Kabarsiar, Aceh Tamiang – Akses jalan utama Desa Kebun Tanjung Semontok, Dusun Makmur, Kecamatan Karang Baru, Kabupaten Aceh Tamiang, kembali dapat dilalui setelah Tim Relawan Solidarity for Humanity Jhonlin Group menyelesaikan pembersihan material pascabencana yang menutup jalur tersebut.
Pemulihan akses jalan ini menjadi langkah penting dalam mengembalikan mobilitas dan aktivitas warga yang sempat terganggu akibat dampak bencana beberapa waktu lalu.
Pembersihan difokuskan pada ruas jalan desa sepanjang kurang lebih 1,7 kilometer yang sebelumnya tertutup lumpur, puing, dan material bawaan arus. Selama dua hari hingga Senin (3/2/2026), tim relawan mengerahkan alat berat milik Jhonlin Group untuk membuka kembali jalur utama agar bisa segera dimanfaatkan masyarakat.
Pengawas Alat Tim Relawan Solidarity for Humanity Jhonlin Group, Purnomo Aji, menjelaskan bahwa kondisi jalan pascabencana mengalami penyempitan cukup parah akibat tertutup material di sisi kanan dan kiri badan jalan.
“Fokus utama kami adalah membersihkan material sisa bencana agar lebar jalan kembali normal. Sebelumnya warga kesulitan melintas karena akses jalan menjadi sangat sempit dan tidak aman,” ujar Purnomo.
Menurutnya, pemulihan akses jalan ini sangat mendesak karena menjadi jalur vital bagi aktivitas harian masyarakat, baik untuk transportasi, distribusi kebutuhan pokok, maupun akses menuju fasilitas umum.

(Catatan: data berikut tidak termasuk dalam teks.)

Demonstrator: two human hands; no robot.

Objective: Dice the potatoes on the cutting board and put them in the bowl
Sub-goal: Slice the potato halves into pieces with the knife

Ia berharap, dengan selesainya proses pembersihan tersebut, aktivitas sosial dan ekonomi warga dapat kembali berjalan seperti semula.
“Kami berharap setelah jalan kembali terbuka, masyarakat bisa beraktivitas dengan lebih lancar dan kondisi segera pulih seperti sebelum bencana,” tambahnya.
Salah seorang warga setempat, Sarmidi, menceritakan bahwa bencana datang begitu cepat dan sempat membuat masyarakat panik. Dalam waktu singkat, air naik hingga mencapai sekitar satu meter disertai arus deras yang membawa material ke jalan desa.
“Saat itu yang terpikir hanya menyelamatkan anak dan cucu. Semua terjadi sangat cepat,” tuturnya.
Ia mengaku sangat terbantu dengan kehadiran relawan Jhonlin Group yang bergerak cepat membantu warga, khususnya dalam membuka kembali akses jalan yang sempat lumpuh.
“Kami berterima kasih sekali kepada relawan Jhonlin Group. Dengan adanya alat berat dan bantuan mereka, jalan desa bisa kembali dilalui dan aktivitas warga perlahan mulai normal,” ungkapnya.
Aksi kemanusiaan yang dilakukan Tim Relawan Solidarity for Humanity Jhonlin Group ini menjadi wujud kepedulian nyata dalam membantu masyarakat terdampak bencana, sekaligus mempercepat pemulihan kondisi wilayah yang sempat terisolasi.